Symmetry-induced fragmentation and dissipative time crystal
Haowei Li, Wei Yi
TL;DR
This paper addresses whether time-crystalline order can be stabilized in open quantum many-body systems beyond traditional localization or Floquet prethermalization. It develops a scheme where a $U(1)$ weak symmetry fragments the Liouville space, creating a spectrum with purely imaginary eigenvalues that support persistent oscillations and time-crystal behavior in dissipative settings. Under symmetry-breaking perturbations, a prethermal regime emerges with stage-wise dynamics, protected by the Liouvillian skin effect and a permutation-group representation of excitations above a real-space Fermi sea, leading to algebraic suppression of dissipation.

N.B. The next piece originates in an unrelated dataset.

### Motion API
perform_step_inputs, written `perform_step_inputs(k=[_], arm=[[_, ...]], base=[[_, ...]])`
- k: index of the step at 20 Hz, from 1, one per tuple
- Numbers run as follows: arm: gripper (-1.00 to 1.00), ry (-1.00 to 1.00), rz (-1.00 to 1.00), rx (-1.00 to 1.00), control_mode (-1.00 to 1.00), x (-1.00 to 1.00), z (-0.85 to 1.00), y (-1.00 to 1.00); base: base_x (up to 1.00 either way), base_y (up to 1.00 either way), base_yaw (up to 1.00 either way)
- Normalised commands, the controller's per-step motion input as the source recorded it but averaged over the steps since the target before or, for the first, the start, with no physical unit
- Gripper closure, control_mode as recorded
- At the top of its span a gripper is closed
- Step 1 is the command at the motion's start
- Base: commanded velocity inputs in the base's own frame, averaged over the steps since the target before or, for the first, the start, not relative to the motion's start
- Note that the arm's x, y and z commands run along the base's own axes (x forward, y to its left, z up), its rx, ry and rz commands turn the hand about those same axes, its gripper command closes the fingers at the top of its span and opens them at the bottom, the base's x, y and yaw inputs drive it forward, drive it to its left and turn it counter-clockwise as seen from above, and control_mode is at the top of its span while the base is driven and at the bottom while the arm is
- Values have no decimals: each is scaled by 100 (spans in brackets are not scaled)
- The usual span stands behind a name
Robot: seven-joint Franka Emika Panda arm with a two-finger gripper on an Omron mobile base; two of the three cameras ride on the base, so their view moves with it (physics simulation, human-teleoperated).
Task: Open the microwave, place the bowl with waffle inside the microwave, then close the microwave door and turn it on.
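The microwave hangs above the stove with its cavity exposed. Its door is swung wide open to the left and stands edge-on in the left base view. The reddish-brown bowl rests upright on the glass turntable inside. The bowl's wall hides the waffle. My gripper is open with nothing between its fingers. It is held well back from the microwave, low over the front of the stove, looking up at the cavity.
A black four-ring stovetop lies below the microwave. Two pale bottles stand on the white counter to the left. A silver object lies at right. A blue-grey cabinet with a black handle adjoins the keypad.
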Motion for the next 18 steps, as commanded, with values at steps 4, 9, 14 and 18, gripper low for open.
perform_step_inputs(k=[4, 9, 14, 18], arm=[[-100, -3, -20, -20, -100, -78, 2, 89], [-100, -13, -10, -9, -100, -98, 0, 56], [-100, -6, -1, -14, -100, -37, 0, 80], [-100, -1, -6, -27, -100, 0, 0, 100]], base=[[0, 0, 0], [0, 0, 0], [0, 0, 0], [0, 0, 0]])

The findings reveal a new mechanism—Hilbert-space fragmentation coupled to non-Hermitian effects—for robust time crystals with potential experimental realization in atom–cavity platforms, highlighting the role of non-Hermitian dynamics in many-body open systems.
Abstract
Time crystals are a peculiar state of matter. Their emergence hinges on ergodicity breaking, which typically originates from many-body localization or Floquet prethermalization. Here we propose a novel scheme for devising robust dissipative time crystals where the ergodicity is broken through symmetry-induced fragmentation. Building upon a U(1)-symmetry-induced Liouville-space fragmentation, we first propose a generic Liouvillian with long-time oscillations typical of time crystals. We then show that, even when the U(1) symmetry is broken, a prethermal time-crystal behavior survives, with distinct oscillation frequencies at different times of the steady-state approaching dynamics. Intriguingly, the stage-wise prethermal dynamics derive from Fermi statistics and the Liouvillian skin effect of our model -- as the excitations above the boundary-localized dark states can be mapped to the irreducible representations of the permutation group, the branching rules of the permutation group ensure the robustness of the prethermal time crystal. Our work paves the way for devising time crystals through Hilbert-space fragmentation. It also sheds light on the dynamic effects of non-Hermitian physics in many-body quantum open systems.